Holtby couldn’t make enough saves, but that kind of play in front of him is unsalvageable.

“They’re quick, they get on you fast,” Green said of the Canadiens. “As a player, you know it’s coming and you have to be ready for it, you have to be able to handle it. But then it’s also decision-making. You try to make plays standing still, you try to make cross-ice plays inside the blue line, it’s a recipe for disaster.

“The part for me that’s frustrating is we knew that coming into the game.”

As bad as they were in the first period, the Canucks surrendered only 10 shots and still trailed by just two goals. And then they were worse in the second. That was their response.

“You have to make better plays with the puck when you’re in those high-danger areas than we did tonight and than we have done, so far,” veteran defenceman Nate Schmidt said.

A newcomer to the Canucks after spending his career on winning teams in Washington and Las Vegas, Schmidt said players have to remember how hard it is to win, and understand that one bad period can’t turn into a bad game or worse.

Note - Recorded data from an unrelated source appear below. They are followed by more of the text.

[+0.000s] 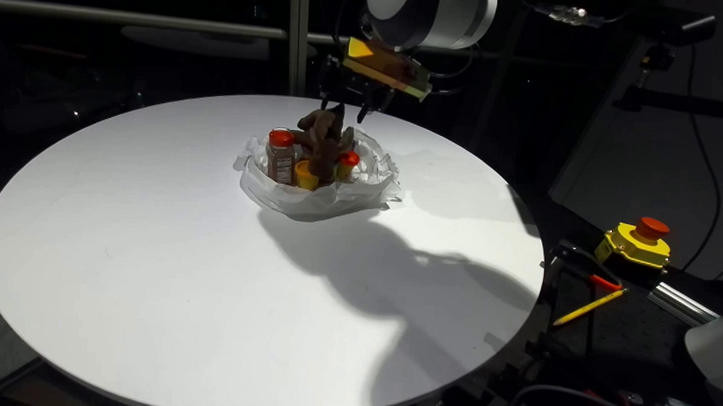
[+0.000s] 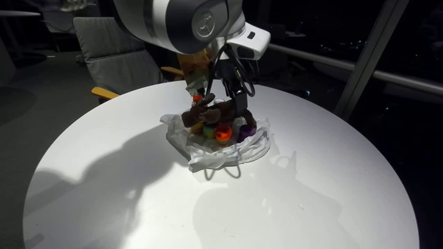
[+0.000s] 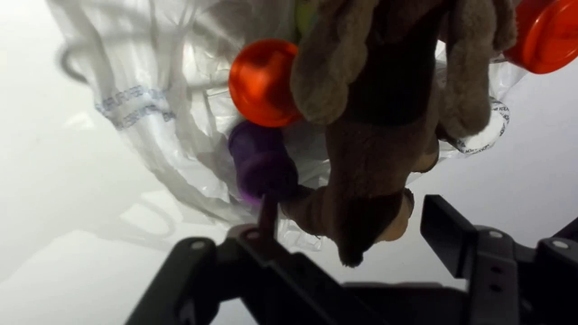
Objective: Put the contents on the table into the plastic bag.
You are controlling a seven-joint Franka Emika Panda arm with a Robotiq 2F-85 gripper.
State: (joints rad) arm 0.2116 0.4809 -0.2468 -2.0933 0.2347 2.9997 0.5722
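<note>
The white plastic bag [image 1: 313, 207] lies spread on the round table; it also shows in an exterior view [image 2: 211, 162] and the wrist view [image 3: 149, 104]. A brown plush toy [image 1: 325, 144] lies on top of the things in it and also shows in the wrist view [image 3: 375, 158]. Around it stand a red-lidded jar [image 1: 281, 161], a yellow tub [image 1: 306, 176], an orange-lidded tub [image 2: 223, 135] and a purple tub [image 2: 246, 133]. My gripper [image 3: 354, 216] is open just above the bag. The toy's dark pointed end appears between the fingers; contact cannot be told.
The white round table [image 1: 154, 292] carries the bag near its far edge in an exterior view. A grey chair [image 2: 110, 60] stands by the table. A yellow stop box with red button [image 1: 636, 244] and a pencil [image 1: 589, 307] lie on a dark surface beside the table.
</note>
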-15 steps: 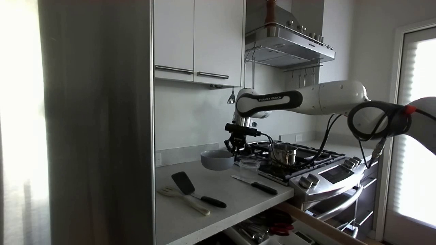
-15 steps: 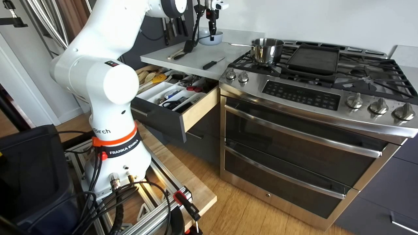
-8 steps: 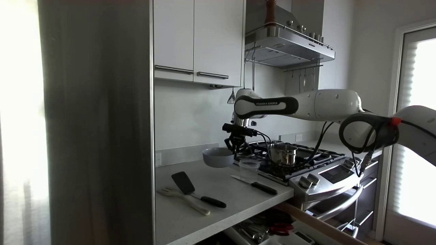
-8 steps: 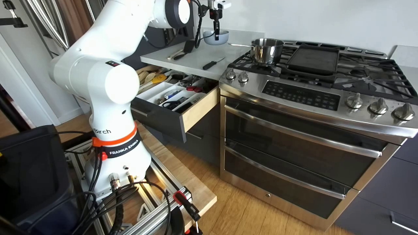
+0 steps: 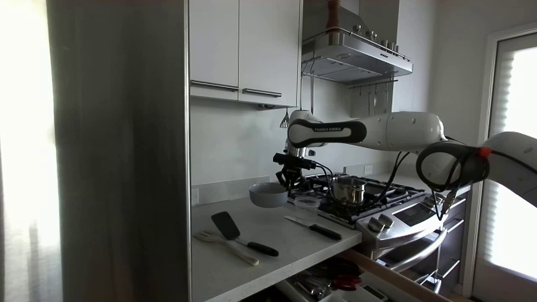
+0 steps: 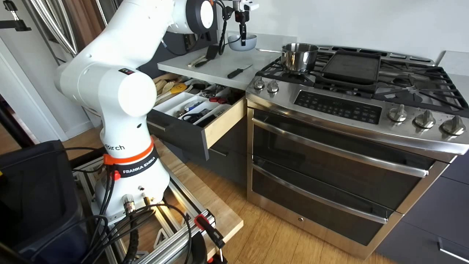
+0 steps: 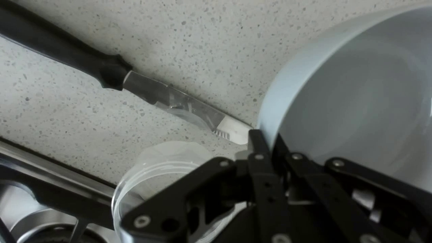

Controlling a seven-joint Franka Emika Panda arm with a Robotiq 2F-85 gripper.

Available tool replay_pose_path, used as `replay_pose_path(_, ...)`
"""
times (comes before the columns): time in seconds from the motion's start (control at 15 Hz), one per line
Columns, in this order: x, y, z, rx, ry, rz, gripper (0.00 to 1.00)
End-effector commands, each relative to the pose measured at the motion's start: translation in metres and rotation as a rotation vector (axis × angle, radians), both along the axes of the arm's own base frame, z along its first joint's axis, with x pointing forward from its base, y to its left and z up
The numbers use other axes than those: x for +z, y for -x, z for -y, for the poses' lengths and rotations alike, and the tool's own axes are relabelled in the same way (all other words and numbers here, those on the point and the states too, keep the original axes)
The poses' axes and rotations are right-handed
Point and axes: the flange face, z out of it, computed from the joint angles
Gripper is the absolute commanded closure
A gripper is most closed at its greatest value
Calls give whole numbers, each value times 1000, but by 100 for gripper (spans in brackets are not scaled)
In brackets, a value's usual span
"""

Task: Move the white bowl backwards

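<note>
In the wrist view our gripper [image 7: 269,137] clenches the rim of the white bowl [image 7: 357,101], at right; we see a knife [image 7: 87,59] slanting from upper left and, bottom left of centre, a clear container [image 7: 168,156] partly behind the gripper.

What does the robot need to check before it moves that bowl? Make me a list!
1. The gripper is shut on the rim of the white bowl: ok, the wrist view shows it pinching.
2. Nothing is inside the bowl: ok, as far as its inside shows.
3. The clear tub is out of the way: not ok, I think, it stands near the gripper.
4. The knife is well clear: not ok, probably, its blade points toward the bowl.
5. Stopping place known: cannot tell, nothing marks one.
</note>
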Motion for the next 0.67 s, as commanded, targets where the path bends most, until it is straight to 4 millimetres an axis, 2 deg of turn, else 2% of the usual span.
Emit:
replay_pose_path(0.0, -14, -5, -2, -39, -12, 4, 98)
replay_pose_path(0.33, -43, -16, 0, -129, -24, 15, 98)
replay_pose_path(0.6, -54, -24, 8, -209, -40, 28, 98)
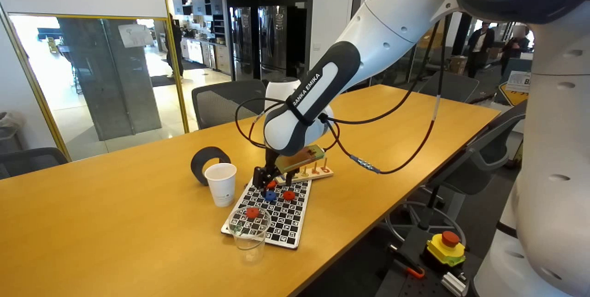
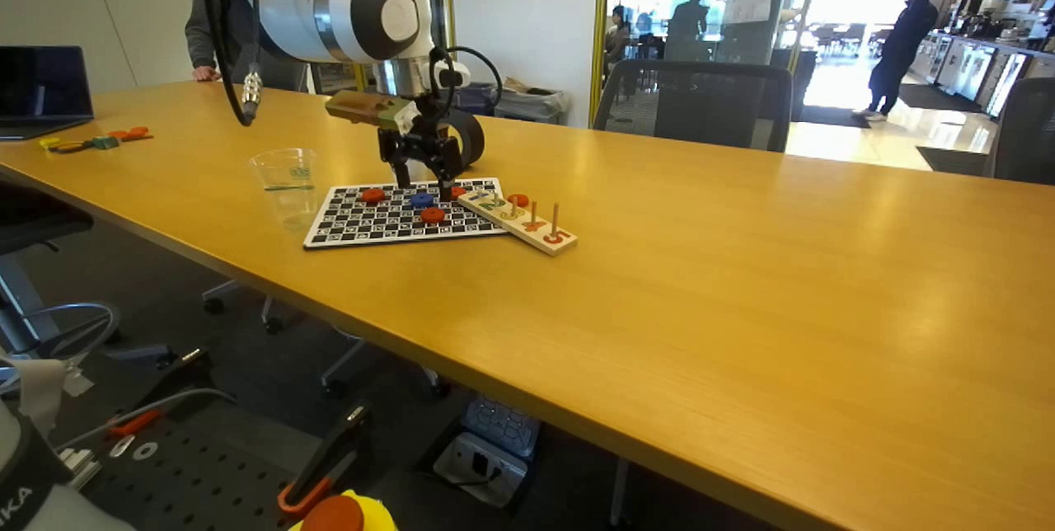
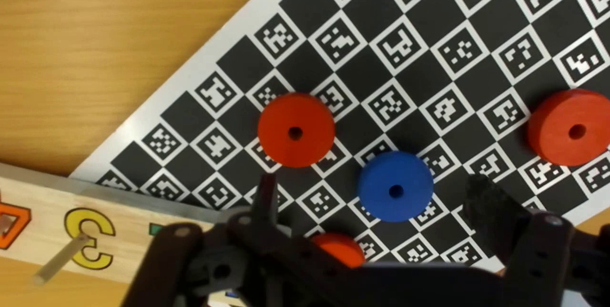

“Good teams have periods like that,” Schmidt said of the Canucks’ first. “It’s very normal, especially on the road. You have periods like that where it’s just not going to be there for you. But it’s your response. It’s how you come back out and claw your way back into a game. That’s the mentality you need to have moving out of the first period. You can’t let those things (mistakes) linger and bleed into the rest of your game. Because when it bleeds into the rest of your game ... that’s what it looks like.”

Just as Monday’s loss was a huge step backwards for the Canucks from Saturday’s win, so too did Vancouver’s first line of Miller, Elias Pettersson and Brock Boeser regress alarmingly.

The trio was outshot 9-1 at even-strength and outscored 3-0. Green broke up the Lotto Line after using his timeout following Petry making it 5-1 to plead for sanity from his players.

Miller led Canucks forwards in ice time but did not register a shot, committed a team-high three giveaways and was personally outshot 17-4 at five-on-five.

“I’m not just going to sit here and criticize J.T. Miller,” Green said. “He’s a great player for our team. He’s ultra-competitive. Sometimes ultra-competitive people do force things. But you’ve also got to understand the type of game it’s going to be. We did some things with the puck that we just can’t do.”

The same things they did against the same team just over a week ago.